Por eso es un sofisma comparar el ateísmo, por más militante y fastidioso que pueda llegar a ser, con el fanatismo religioso, o tratar de convencernos de que son enemigos simétricos. Sí, ya sé que Stalin y Mao, dos de los peores genocidas de la historia, eran ateos, pero ni uno ni otro cometieron sus crímenes motivados por lo que no creían, sino por la ideología que profesaban con fervor religioso y que incluía sus propios profetas, libros sagrados, dogmas impermeables a la evidencia y la argumentación racional, además de un ejército de inquisidores y verdugos. Y, de hecho, ambos tiranos en el pináculo de sus sangrientos regímenes se transformaron en monstruos tan veleidosos, poderosos y crueles como el dios compartido por los tres monoteísmos.

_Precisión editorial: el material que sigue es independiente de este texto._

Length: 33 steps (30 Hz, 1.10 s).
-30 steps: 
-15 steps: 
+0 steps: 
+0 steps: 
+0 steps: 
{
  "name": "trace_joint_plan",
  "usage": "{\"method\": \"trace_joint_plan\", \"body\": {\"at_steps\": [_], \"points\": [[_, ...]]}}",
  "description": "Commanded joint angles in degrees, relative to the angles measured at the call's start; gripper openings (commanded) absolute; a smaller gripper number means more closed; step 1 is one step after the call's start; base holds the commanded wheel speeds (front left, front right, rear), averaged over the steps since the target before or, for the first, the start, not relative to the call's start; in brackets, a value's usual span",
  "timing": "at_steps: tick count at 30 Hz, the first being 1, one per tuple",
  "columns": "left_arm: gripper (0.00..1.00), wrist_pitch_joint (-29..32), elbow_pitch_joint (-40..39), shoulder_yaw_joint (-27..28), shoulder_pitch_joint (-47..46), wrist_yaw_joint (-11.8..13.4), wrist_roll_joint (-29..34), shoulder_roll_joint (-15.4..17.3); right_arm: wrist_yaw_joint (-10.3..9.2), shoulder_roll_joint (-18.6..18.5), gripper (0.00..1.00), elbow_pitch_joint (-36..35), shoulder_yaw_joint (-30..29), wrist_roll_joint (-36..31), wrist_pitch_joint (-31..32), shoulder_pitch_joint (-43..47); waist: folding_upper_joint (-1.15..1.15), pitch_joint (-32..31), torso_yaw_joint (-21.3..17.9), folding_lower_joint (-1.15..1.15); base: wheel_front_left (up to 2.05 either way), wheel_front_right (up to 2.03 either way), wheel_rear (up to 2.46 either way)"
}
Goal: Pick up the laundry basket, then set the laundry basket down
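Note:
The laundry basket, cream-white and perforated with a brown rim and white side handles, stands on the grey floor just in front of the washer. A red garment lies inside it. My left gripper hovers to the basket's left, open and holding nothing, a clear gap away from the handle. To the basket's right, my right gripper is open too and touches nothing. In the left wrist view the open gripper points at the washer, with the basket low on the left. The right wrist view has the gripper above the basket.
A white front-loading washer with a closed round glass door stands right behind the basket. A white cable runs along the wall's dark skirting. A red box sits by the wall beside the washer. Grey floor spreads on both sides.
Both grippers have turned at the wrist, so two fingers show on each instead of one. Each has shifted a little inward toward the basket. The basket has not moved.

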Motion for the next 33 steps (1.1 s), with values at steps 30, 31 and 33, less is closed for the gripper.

Desafortunadamente, un par de días después de los sucesos en Chapel Hill, y cuando la campaña de propaganda y desinformación a su alrededor estaba en su apogeo, un fanático musulmán asesinó a dos personas e hirió a cinco policías en Dinamarca al atacar primero una conferencia sobre libertad de expresión y después una sinagoga, hechos que nos devolvieron violentamente a la realidad y confirmaron que la “islamofobia” no es el prejuicio más preocupante al que deben enfrentarse las sociedades europeas, porque ese lugar lo ocupa, aunque parezca increíble a setenta años del Holocausto, una nueva y virulenta cepa de antisemitismo originada en el seno de la comunidad musulmana inmigrante y profesada con buena conciencia por la izquierda anti Israel.

La triste y amarga verdad está ahí para quien quiera verla sin anteojos ideológicos: Hoy por hoy no hay enemigo más peligroso para la civilización, así a secas, que el fundamentalismo islámico. Y el fundamentalismo islámico, no debemos olvidarlo u ocultarlo, extrae su veneno más tóxico de los fundamentos del Islam.